Your instructions.
Omit every picture. Return all other data as it stands.
* * *
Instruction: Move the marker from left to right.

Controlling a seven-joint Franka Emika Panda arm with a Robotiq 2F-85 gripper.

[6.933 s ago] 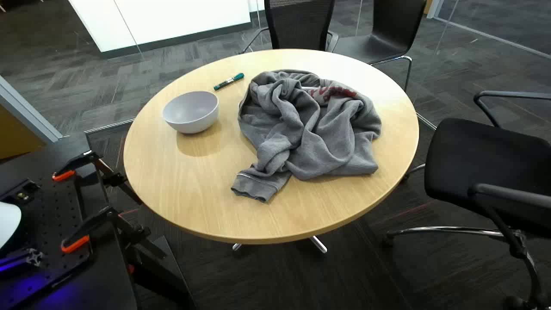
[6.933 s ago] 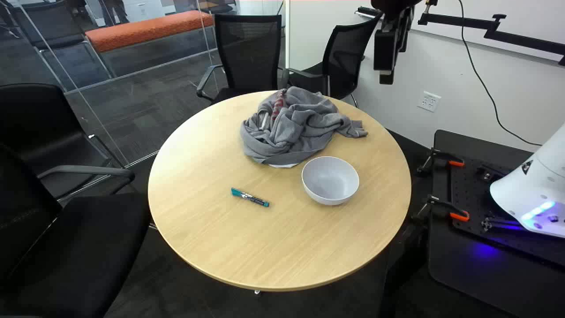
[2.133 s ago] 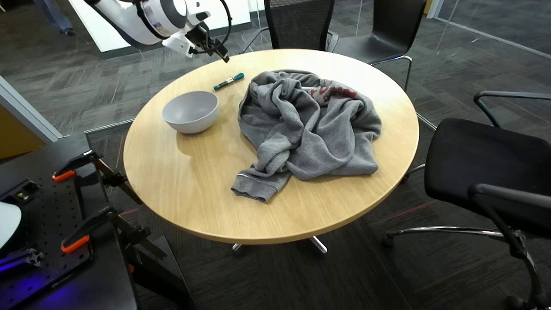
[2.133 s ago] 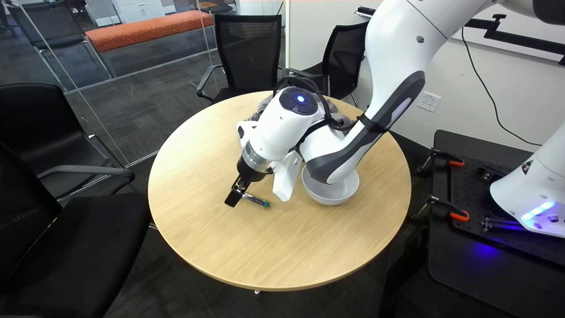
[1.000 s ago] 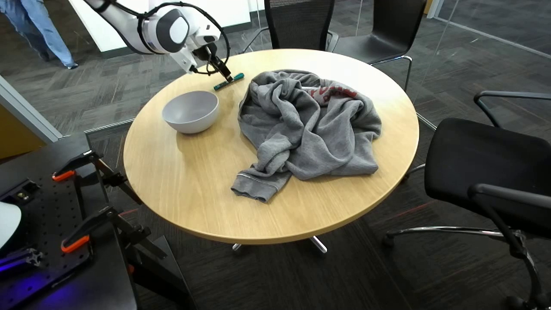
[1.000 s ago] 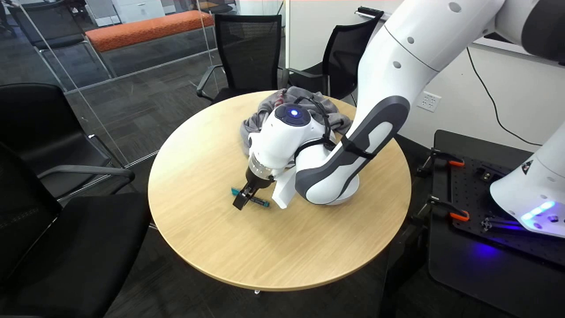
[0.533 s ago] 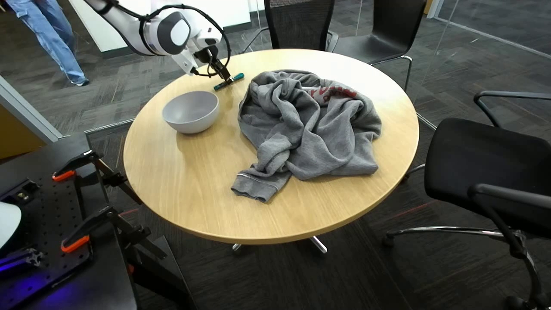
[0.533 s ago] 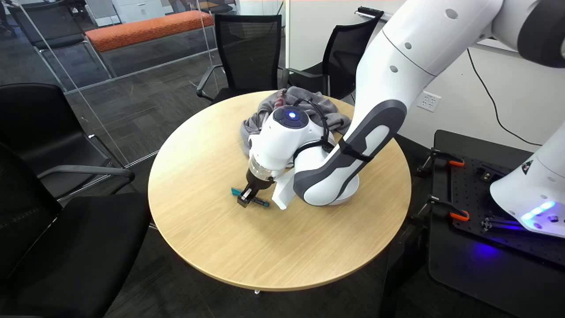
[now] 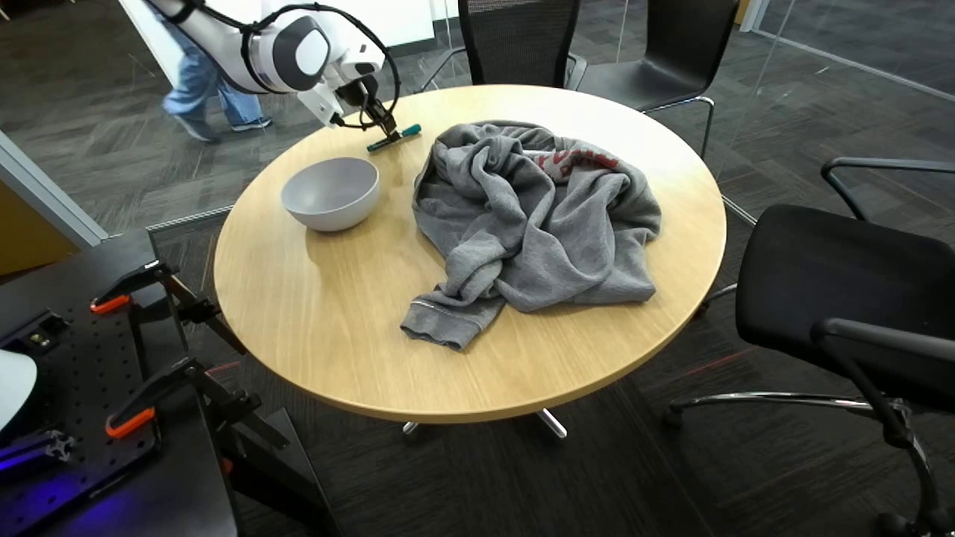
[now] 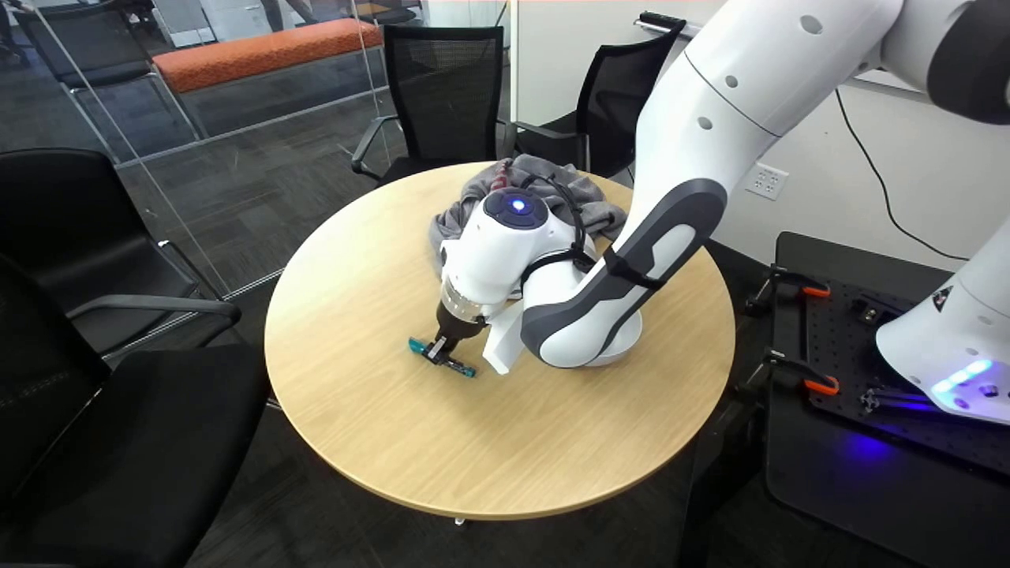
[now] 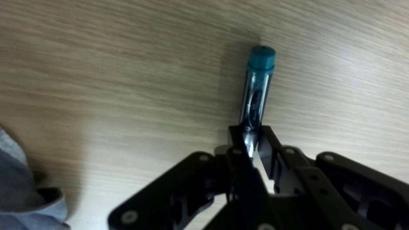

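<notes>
The marker [image 11: 255, 95], a thin teal stick with a dark, shiny label, runs up from between my fingertips in the wrist view. My gripper [image 11: 250, 135] is shut on it around its middle, one pad on each side. In both exterior views the teal marker end [image 9: 411, 130] sticks out on one side of my gripper [image 9: 391, 136], and the darker end [image 10: 465, 370] on the other. It lies level, at or just above the tabletop; I cannot tell whether it touches. The fingers hide its middle.
On the round wooden table [image 9: 336, 313] stands a light grey bowl [image 9: 330, 195], partly behind my arm in an exterior view [image 10: 623, 341]. A crumpled grey sweatshirt [image 9: 537, 224] covers much of the table beside the marker. Black chairs [image 10: 442, 95] stand around the edge.
My arm has come down over the table to the marker. In the last second the jaws have closed on it, and the marker has shifted slightly with them. Someone walks past behind the glass.
</notes>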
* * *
Your response.
Instruction: Move the marker from left to right.

Controlling a seven-joint Franka Emika Panda arm with a Robotiq 2F-85 gripper.

[6.933 s ago] 
[6.933 s ago] 
[2.133 s ago] 
[2.133 s ago] 
[1.000 s ago] 
[1.000 s ago] 
[0.533 s ago] 
[0.533 s ago] 
[now] 
[now] 
[now] 

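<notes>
The marker [image 11: 255, 95], a thin teal stick with a dark, shiny label, runs up from between my fingertips in the wrist view. My gripper [image 11: 250, 135] is shut on it around its middle, one pad on each side. In both exterior views the teal marker end [image 9: 411, 130] sticks out on one side of my gripper [image 9: 391, 136], and the darker end [image 10: 465, 370] on the other. It lies level, at or just above the tabletop; I cannot tell whether it touches. The fingers hide its middle.
On the round wooden table [image 9: 336, 313] stands a light grey bowl [image 9: 330, 195], partly behind my arm in an exterior view [image 10: 623, 341]. A crumpled grey sweatshirt [image 9: 537, 224] covers much of the table beside the marker. Black chairs [image 10: 442, 95] stand around the edge.
My arm has come down over the table to the marker. In the last second the jaws have closed on it, and the marker has shifted slightly with them. Someone walks past behind the glass.
</notes>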

What has been written here completes the answer.